Making Memorizing Fun

Let's be honest now, in the busyness of Sunday mornings, sometimes our kids’ church crafts and colorings get dropped on the floor of the minivan after church never to be seen again! But how thankful are you when the church invests so much creativity into our kids?

It is a gift when the church partners with us as parents to provide us with tools to teach our children the overall, big picture of God's Word. I didn't have a solid understanding of the timeline of the Bible until I was an adult (who knew that Joseph’s great-great-great grandkids became the slaves that God rescued through Moses?!?) and how incredible that even our youngest children are presented with this opportunity.

Create the “Pegs” on which to Hang Bible Stories

I homeschool my three boys using a classical model homeschooling curriculum called Classical Conversations. The focus is on memorizing facts, big picture stories, and history timelines, and then allowing children to dig deeper into that memorized knowledge when they are older and better able to dissect complicated information. This is how we will teach our children the big picture of the Bible, picking out significant events from the beginning of time until Revelation.   

Our church is currently in a series that is helping us zoom out and see the themes and threads throughout Scripture. Long Story Short is the perfect opportunity to help our kids see God’s big story! Helping our kids to memorize the big picture of the story God has written over time will give them pegs on which to hang all other scripture references they read when they are older. They'll be able to place all scripture within the context of the big picture. It is also a quick way for our children to tell God's big story in a quick, concise, and simple way.   

Start with the Basics

As you dive into teaching your kids God’s big story, make sure you start with the basics. Get a real, physical Bible and show them the Old and New Testament. Teach them how many authors contributed and how long it took to write the Bible. Have them learn the books of the Bible to help them have a basic understanding and then make a timeline on the wall to layer in the prophets with the story of Israel. Who were the 12 disciples and why did Paul write letters to churches?

Having something committed to memory will come back and help your child better understand a subject when he is studying it further in later years. My nine year old memorized the order and dates of each US president when he was four years old. Recently, he asked at the dinner table, when our Capitol Hill row house was built. I told him 1908 and I saw his little brain spinning and a few moments later, "Ok so Teddy Roosevelt was president when our house was built." His memorization facts helped him place our house in history and understand what the city looked like at that time. How valuable will it be when our kids can place stories of the Bible into the right spot in history?!

Make it Fun

Since we memorize a lot for school, we have a lot of different ways to make it fun and easy. If you are going to attempt some memory work, it is so important to make it fun! Here are some ideas to help take the boring out of memorizing:

1.     Much of our schoolwork is set to music. If I don't have music, I have my boys slap a simple beat on their knees while seated and we speak a poem to the beat. Making a little poem rap is way more fun than simply saying words.  

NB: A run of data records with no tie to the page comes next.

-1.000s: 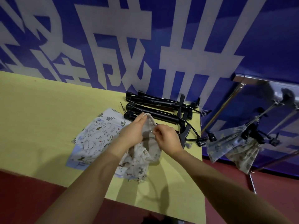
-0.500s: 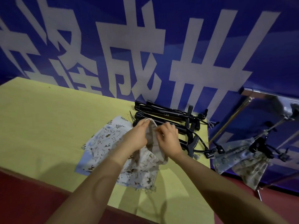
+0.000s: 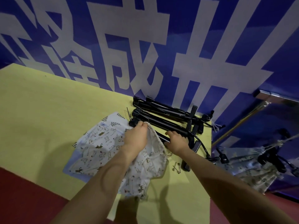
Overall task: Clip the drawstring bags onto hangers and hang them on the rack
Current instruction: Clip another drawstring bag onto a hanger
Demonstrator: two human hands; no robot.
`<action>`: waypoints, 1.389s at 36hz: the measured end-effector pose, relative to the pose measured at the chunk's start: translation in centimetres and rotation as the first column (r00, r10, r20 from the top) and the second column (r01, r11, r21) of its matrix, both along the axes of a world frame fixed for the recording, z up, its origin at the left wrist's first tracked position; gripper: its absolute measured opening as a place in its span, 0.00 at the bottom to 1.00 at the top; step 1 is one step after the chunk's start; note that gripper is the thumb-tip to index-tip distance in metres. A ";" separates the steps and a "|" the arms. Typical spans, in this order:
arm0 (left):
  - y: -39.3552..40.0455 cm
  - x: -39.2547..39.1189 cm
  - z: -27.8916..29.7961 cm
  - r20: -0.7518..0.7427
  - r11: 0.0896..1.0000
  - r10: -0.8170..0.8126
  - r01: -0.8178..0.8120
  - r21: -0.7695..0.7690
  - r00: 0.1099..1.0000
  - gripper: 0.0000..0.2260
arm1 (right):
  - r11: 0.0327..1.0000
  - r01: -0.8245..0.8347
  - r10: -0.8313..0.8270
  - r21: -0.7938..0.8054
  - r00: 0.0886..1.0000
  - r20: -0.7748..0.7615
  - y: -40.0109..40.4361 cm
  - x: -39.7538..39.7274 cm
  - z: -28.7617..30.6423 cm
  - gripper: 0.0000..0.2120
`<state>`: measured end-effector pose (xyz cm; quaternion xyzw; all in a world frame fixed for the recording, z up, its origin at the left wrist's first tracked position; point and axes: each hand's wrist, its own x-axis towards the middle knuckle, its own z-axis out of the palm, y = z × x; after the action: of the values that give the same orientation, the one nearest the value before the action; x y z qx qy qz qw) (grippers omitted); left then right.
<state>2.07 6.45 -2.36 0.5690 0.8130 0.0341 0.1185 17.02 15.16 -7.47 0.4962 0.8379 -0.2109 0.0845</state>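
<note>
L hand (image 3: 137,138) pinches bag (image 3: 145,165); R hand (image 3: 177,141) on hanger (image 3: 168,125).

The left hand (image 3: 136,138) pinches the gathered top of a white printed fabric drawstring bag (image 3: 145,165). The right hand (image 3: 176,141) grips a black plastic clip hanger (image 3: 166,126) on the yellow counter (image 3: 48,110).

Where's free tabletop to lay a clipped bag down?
The wide yellow table stretch left of the printed bags, back to the blue wall, is bare. The right end is crowded: black hangers, both hands, and safety pins by the near-right edge.
</note>
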 end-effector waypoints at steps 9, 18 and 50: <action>1.2 -0.7 -2.2 -0.003 0.999 0.041 -0.041 0.001 0.999 0.19 | 0.993 -0.023 0.024 -0.116 1.000 0.009 2.2 -0.9 -2.2 0.22; 0.8 -1.5 -2.0 0.007 0.998 0.050 -0.050 0.023 0.999 0.20 | 0.989 0.008 -0.042 -0.145 0.973 -0.227 2.4 -1.0 -0.1 0.23; -1.9 -2.2 6.4 0.540 0.949 0.055 -0.213 0.235 0.840 0.18 | 0.985 0.047 -0.147 -0.163 0.712 -0.687 -3.8 4.7 10.8 0.20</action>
<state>-0.14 4.56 4.08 0.4900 0.7736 0.3138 0.2508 21.73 11.39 3.35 0.4171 0.7647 -0.4417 -0.2149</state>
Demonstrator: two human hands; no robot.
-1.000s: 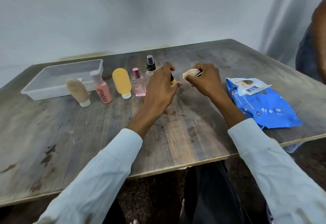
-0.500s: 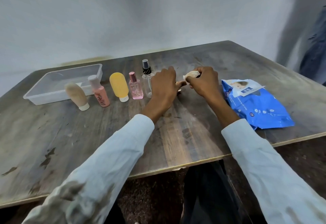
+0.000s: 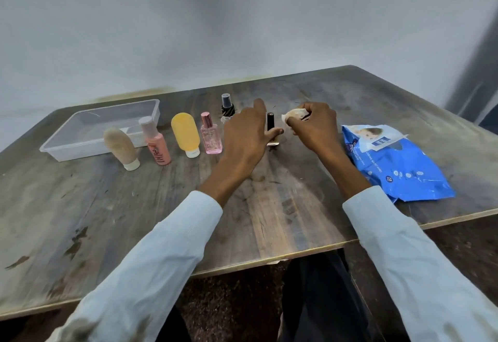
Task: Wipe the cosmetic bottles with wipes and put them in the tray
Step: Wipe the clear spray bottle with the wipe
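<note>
A small black bottle (image 3: 270,123) with a gold base stands upright on the table between my hands. My left hand (image 3: 246,139) holds it, thumb across its front and index finger pointing up; the other fingers are hidden. My right hand (image 3: 314,128) grips a crumpled wipe (image 3: 294,113) just right of the bottle's top, apart from it. Left of my hands stand a beige tube (image 3: 121,147), a pink bottle (image 3: 156,145), a yellow tube (image 3: 185,133), a pink perfume bottle (image 3: 210,135) and a clear spray bottle (image 3: 227,106). The clear plastic tray (image 3: 67,150) lies at the far left with nothing in it.
A blue pack of wipes (image 3: 393,166) lies to the right of my right hand, its flap lifted. The wooden table (image 3: 269,207) ends at a front edge close to my body, and a grey wall rises behind it.
The black bottle went from being held and wiped above the table to standing upright on it. My left index finger has straightened. The wipe has come off the bottle.
</note>
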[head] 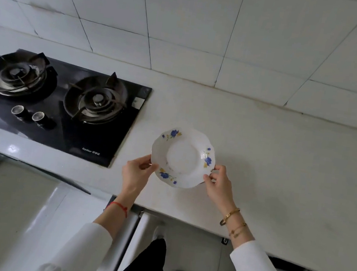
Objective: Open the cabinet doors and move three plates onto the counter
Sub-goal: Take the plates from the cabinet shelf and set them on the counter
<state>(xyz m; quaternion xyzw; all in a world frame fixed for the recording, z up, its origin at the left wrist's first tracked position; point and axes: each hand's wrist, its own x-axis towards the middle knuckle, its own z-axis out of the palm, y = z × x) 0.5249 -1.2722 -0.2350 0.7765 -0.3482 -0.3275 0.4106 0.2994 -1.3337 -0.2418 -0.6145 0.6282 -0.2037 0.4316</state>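
Cabinet door point(82, 225) open below. Left hand point(137, 171) and right hand point(218, 182) pinch one floral plate point(182, 157) over the table point(272, 160), burner point(96, 100) at 10 o'clock. No other plates seen here yet.

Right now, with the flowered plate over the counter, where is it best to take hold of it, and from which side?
Take the plate by its wavy rim, at two opposite points, coming in from the left and right sides. It is wide, shallow and roughly level, so only the thin edge offers a grip. The left hand and right hand pinch it this way over the counter.
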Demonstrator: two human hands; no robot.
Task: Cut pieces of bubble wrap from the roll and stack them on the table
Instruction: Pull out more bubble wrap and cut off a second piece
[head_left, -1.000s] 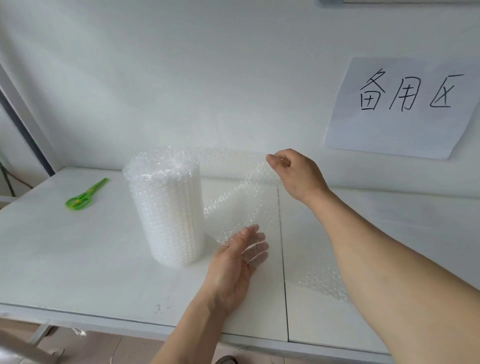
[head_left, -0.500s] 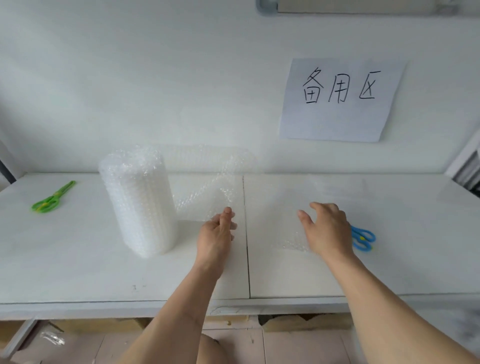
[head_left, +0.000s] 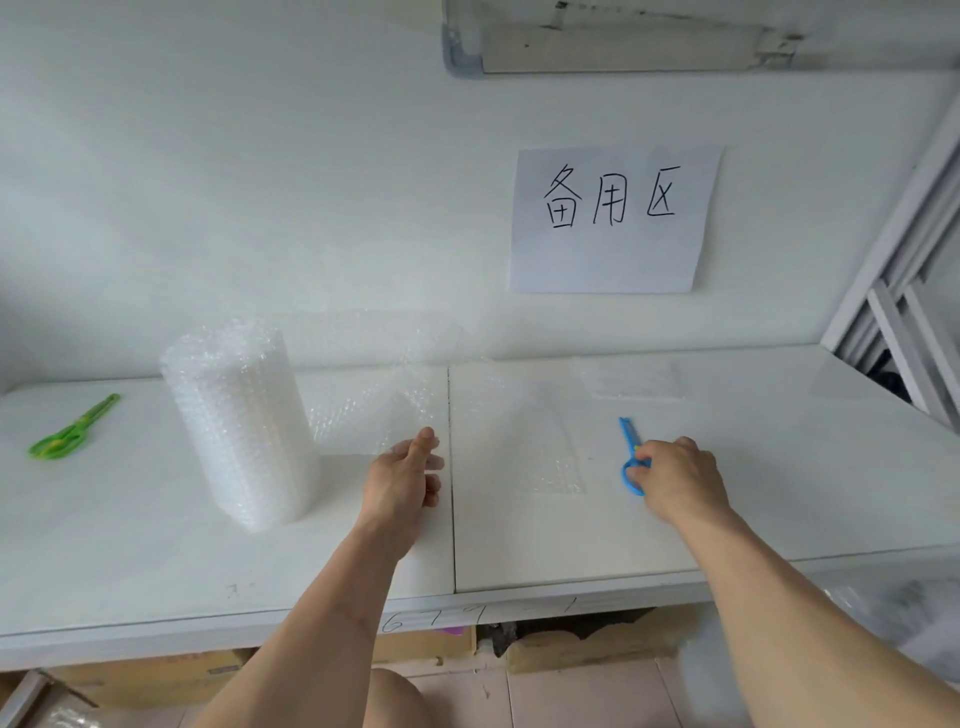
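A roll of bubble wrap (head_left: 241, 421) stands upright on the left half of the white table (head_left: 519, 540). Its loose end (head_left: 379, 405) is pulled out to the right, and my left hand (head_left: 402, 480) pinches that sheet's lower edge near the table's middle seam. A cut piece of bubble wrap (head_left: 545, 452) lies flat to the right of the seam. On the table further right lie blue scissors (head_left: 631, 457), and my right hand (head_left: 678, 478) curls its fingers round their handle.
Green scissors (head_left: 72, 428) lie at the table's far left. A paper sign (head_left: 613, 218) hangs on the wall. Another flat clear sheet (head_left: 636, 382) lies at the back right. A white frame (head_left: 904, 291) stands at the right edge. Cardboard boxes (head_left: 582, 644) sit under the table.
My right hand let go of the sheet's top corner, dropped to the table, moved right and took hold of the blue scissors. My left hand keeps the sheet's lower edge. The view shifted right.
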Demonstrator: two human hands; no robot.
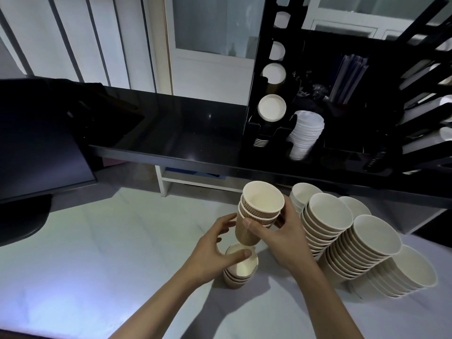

2.   Find a way to reward them! Make small goals and offer a little treat when they complete the memory work.

3.     We make it a part of our family rhythm. Pick a time of day, whether it be at breakfast, dinner or bedtime and practice daily. It’s the repetition that makes it stick!

4.     We involve others in our success! In our homeschooling, we meet weekly with other families to showcase what we have worked on at home. Consider making a video to send to grandparents each week with your kid’s progress. Let others celebrate their accomplishments too!

5.     Speaking of involving others, we love to challenge other families to join us! Create some friendly competition to help motivate your kids to make it to the end.

And remember, memorizing something that is long might seem overwhelming for you, but keep that to yourself! Kids spongy brains are able to quickly and permanently absorb more information than we think possible. And kids pick up on your doubt just like they feed off your confidence in them. "Come on sweetheart, Mommy knows you can do this.  Let's do a rap! And then we'll make a memory game!"  

So parents, have fun with this! Don't let this one slip off the radar. And find a way keep your tools somewhere special where your kids can grab them for a quick review in years to come.

Sarah is a wife to her college sweetheart, homeschooling mother by day, Suzuki violin teacher by afternoon, and violin performer by evenings and weekends. Fourteen years living in DC has her a native and she is deeply involved in all things Capitol Hill.